* **What the task asks**:
For the records below, tally the lines that include the word "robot" and report the number alone.

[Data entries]

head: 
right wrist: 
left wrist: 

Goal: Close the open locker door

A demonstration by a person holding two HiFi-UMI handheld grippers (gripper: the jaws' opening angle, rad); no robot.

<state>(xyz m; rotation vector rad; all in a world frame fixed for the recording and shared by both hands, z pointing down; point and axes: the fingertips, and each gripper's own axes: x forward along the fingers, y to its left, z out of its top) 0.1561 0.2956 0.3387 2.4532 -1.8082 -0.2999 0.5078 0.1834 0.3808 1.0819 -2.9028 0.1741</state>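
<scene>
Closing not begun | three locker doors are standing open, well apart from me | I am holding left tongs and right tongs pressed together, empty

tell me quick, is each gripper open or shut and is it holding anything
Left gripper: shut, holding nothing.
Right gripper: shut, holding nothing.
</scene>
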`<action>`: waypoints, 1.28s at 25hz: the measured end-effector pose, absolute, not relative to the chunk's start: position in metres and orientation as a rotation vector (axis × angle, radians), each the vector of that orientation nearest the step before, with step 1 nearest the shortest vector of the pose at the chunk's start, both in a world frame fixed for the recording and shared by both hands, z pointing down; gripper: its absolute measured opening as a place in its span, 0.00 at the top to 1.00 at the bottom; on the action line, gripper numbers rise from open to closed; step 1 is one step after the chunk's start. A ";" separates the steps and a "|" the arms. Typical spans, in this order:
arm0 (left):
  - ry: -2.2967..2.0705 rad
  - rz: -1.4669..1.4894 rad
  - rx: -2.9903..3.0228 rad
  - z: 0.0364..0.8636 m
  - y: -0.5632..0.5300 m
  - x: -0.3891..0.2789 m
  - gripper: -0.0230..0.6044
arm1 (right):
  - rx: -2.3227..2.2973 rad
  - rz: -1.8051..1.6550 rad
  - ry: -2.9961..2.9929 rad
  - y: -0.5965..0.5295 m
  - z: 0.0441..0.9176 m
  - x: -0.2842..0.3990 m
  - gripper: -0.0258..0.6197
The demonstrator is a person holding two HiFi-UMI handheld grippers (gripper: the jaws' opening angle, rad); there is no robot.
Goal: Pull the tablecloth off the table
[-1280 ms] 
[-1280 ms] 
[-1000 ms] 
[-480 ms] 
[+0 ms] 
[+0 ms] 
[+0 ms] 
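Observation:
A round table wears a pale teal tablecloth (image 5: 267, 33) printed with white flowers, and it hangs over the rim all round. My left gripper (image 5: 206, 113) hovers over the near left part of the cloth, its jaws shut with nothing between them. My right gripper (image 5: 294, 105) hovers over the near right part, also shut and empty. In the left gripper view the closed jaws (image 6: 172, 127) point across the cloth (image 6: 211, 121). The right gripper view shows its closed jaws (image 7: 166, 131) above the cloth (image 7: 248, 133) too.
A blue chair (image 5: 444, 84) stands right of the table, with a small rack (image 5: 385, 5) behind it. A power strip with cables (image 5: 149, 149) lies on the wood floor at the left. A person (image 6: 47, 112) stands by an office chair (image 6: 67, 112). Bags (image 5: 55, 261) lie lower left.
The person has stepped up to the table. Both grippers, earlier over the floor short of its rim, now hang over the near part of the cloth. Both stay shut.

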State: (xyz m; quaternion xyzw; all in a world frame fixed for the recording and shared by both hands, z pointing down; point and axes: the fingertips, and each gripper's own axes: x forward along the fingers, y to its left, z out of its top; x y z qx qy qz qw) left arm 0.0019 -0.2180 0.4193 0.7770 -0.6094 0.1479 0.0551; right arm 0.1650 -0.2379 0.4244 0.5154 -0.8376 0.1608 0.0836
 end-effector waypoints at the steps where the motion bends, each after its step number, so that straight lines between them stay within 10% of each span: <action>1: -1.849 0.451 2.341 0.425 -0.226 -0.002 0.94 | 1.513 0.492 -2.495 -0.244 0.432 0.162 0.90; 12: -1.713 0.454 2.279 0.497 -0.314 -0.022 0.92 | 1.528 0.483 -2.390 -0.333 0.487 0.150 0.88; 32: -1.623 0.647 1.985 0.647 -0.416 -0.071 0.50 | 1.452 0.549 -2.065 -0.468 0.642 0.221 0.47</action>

* **Answer box**:
2